Mechanisms of SR proteins in human cancers. a Two models of SR protein function in splicing. U2AF-recruitment model: ESE-bound SR proteins interact with U2AF35 at the 3′SS to stabilize the binding of U2AF65 at the polypyrimidine tract and recruit U1 snRNP at the 5′SS to active splicing. Coactivator model: ESE-bound SR proteins interact with splicing coactivator SRm160/300 and communicate with U1 snRNP and U2 snRNP. b Model of SRSF3- and SRSF7-mediated regulation of APA by interacting with the APA component on PASs in an antagonistic manner. c Model of SR proteins recognizing NMD factor UPF1 downstream of the PTC to activate the NMD pathway, thus inducing protein degradation. d Example of SR protein function in translation.

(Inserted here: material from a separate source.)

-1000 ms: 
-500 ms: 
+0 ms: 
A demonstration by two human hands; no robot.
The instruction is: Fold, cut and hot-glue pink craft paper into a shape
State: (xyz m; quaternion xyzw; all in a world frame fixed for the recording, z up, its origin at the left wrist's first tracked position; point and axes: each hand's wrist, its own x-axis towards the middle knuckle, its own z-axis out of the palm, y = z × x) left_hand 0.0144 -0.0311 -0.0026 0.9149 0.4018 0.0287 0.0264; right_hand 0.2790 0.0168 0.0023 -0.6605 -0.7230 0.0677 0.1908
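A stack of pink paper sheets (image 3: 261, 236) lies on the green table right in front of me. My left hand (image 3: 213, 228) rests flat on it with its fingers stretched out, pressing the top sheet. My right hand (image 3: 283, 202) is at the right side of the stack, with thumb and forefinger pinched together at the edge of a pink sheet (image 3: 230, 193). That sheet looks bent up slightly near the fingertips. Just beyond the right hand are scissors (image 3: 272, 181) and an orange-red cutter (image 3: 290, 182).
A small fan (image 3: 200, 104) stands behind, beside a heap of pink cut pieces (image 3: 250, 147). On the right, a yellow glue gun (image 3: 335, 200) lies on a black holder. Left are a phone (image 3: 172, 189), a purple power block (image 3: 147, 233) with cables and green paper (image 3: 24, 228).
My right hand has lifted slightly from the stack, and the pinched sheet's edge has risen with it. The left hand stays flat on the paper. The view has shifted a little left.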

SRSF1 recruits mammalian target of rapamycin complex 1 (mTORC1) to mRNA to promote phosphorylation of 4E-BP, leading to release of eIF4E and initiation of translation. e SR proteins can interact with lncRNA, circRNA and microRNA to regulate tumorigenesis. f SR proteins can directly or indirectly interact with m6A methyltransferases, or colocalize with m6A readers to modulate m6A modification
SRSF2 is involved in the switch in AS of various pre-mRNAs for apoptotic genes, such as caspase-8, caspase-9 and Bcl-x, to favor proapoptotic splice variants in lung carcinoma [58]. Similarly, downregulation of SRSF2 in renal tumors results in concomitant changes of splicing profiles of apoptosis-associated genes by decreasing the expression of proapoptotic isoforms caspase-9a, Smac3, Surv-2B, BimS, Bimα3, and MCL-1S, while increasing the expression of anti-apoptotic isoforms caspases-9b and caspase-8L, therefore leading to cell proliferation [59]. Furthermore, the low level of SRSF3 in relapsed B-cell acute lymphoblastic leukemias inhibits the retention of exon 2 in CD19, causing failure to trigger killing by chimeric antigen receptor-armed T cells (CART-19), which leads to resistance to CART-19 immunotherapy [60]. These findings show anti-tumor roles of SR proteins by AS. In contrast, in breast cancer, overexpressed SRSF1, through its function in constitutive and alternative splicing, increases BIN1 isoforms that lack pro-apoptotic functions, thereby causing BIN1 failed interaction with MYC, and leading to MYC-induced epithelial cell transformation [61]. In addition, upregulated TRA2A in triple-negative breast cancer (TNBC) promotes the generation of biologically inactive RSRC2, which retains exon 4 in its transcript, thus contributing to the migration, invasion, and paclitaxel resistance of TNBC cells [62]. Overall, the above studies indicate that SR proteins play a dual role in different types of cancers by regulating pre-mRNA constitutive and alternative splicing.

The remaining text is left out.